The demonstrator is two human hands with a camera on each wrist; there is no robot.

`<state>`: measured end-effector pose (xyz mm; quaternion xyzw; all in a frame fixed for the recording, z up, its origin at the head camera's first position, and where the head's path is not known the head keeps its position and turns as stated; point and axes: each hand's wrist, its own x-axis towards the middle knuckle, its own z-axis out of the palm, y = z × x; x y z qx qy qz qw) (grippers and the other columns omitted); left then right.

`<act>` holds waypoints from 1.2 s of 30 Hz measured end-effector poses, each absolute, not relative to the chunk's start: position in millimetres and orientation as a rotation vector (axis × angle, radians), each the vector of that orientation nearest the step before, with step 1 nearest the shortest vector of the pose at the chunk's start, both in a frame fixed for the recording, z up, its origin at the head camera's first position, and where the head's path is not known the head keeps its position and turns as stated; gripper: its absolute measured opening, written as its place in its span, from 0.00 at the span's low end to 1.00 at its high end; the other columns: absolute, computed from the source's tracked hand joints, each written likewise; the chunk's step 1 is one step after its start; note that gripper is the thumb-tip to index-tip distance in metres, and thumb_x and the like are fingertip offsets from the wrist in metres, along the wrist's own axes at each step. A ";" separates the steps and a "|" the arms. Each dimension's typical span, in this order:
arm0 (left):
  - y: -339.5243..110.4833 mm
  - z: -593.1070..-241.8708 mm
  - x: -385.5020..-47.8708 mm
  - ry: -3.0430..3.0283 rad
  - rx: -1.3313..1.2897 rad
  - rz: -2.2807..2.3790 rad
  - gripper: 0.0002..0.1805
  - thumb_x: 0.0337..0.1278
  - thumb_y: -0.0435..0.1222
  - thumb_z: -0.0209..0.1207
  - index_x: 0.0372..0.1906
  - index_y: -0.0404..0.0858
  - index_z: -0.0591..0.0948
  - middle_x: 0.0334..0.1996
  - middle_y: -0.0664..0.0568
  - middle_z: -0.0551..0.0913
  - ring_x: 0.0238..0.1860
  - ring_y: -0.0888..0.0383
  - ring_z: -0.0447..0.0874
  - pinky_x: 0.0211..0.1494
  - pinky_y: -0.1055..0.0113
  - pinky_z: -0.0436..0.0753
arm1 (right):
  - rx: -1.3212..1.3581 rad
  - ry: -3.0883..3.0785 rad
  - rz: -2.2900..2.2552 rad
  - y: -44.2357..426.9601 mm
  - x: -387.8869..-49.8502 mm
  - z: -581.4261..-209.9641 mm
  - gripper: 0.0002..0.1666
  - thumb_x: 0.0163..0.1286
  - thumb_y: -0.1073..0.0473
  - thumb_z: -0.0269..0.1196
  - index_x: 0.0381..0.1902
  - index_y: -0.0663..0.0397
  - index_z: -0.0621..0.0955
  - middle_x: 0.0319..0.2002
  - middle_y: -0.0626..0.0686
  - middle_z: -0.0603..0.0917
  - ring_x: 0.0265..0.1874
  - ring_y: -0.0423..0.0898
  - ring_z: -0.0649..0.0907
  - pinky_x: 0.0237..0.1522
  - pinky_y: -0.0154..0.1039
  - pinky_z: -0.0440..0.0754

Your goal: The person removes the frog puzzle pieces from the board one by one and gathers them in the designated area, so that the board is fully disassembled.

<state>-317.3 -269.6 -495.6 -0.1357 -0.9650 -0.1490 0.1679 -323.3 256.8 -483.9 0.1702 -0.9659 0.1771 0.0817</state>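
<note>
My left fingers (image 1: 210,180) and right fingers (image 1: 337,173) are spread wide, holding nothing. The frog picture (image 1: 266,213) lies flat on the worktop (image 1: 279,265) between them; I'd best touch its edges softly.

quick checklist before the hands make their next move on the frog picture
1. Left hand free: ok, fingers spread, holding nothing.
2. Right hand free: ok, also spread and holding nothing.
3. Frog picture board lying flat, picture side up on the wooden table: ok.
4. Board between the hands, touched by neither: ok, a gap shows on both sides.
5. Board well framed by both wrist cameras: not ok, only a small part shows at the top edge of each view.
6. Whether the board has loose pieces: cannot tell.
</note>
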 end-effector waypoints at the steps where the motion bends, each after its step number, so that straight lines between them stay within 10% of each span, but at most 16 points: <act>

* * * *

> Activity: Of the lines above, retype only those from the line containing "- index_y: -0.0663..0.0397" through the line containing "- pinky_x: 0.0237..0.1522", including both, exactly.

> Solution for this task:
  - index_y: -0.0663..0.0397
  - index_z: -0.0621..0.0955
  - middle_x: 0.0319..0.2002
  - middle_y: -0.0626..0.0686
  - middle_z: -0.0603..0.0917
  - ring_x: 0.0265..0.1874
  - ring_y: -0.0423..0.0898
  - ring_z: -0.0649..0.0907
  - pinky_x: 0.0237..0.1522

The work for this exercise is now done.